What Trial Lawyers Can Learn From Russian Facebook Ads

Ken Lopez
By: Ken Lopez

Trial Graphics, Trial Consultants, Litigation Graphics, Trial Consulting, Demonstrative Evidence, Jury Consultants, Psychology, Persuasive Graphics, Visual Persuasion, Persuasion, Reptile Trial Strategy, Visual Storytelling

It turns out that a large number of Russian ads on Facebook that viewers did not know were Russian ads influenced the way people thought about various issues last year. They may have even influenced the 2016 presidential election to some degree. Rather than delve deeply into the appropriateness of these ads (in my view, they were wholly inappropriate), who exactly directed their placement, and how exactly they affected behavior, let's instead look at these ads from a trial lawyer’s perspective.  

After all, if pictures and a few short phrases can be used to change the voting behavior of the electorate, it stands to reason that pictures and some well-chosen phrases can be used to change the voting behavior of jurors. In the courtroom, there's no ethical debate about this process, since jurors know exactly where the message originates from -- the mouths of lawyers, experts, and witnesses. So if an attorney can use proven persuasion techniques and it's ethical to do so, the attorney must do so to zealously represent his or her clients.

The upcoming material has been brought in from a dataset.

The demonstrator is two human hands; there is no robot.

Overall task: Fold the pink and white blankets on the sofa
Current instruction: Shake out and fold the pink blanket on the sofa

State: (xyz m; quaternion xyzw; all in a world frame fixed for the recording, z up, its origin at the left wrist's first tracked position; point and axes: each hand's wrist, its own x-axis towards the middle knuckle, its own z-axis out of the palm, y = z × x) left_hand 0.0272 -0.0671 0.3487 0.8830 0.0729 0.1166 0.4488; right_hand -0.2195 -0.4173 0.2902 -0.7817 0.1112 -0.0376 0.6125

This is precisely why high-end persuasion firms like A2L exist. We're here to help persuade, using all appropriate and ethical means, both visual and rhetorical. We're not Russian hackers. Instead, we're hackers of human psychology, since we help top trial lawyers use proven techniques to maximize their persuasiveness. We do this by bringing together a remarkable combination of trial lawyers, social scientists, and artists to do what we do, a process we call litigation consulting.

Let’s look at the Russian ads in this light. Because of some good investigative journalism and investigative work in Congress, many of the ads, Facebook groups, Facebook pages, and messages have been identified and published -- and most of them are really disturbing.

The ads used some of the same time-honored techniques that trial lawyers use – but because their source was disguised and because they were intended to disrupt, not to persuade, they were dangerous.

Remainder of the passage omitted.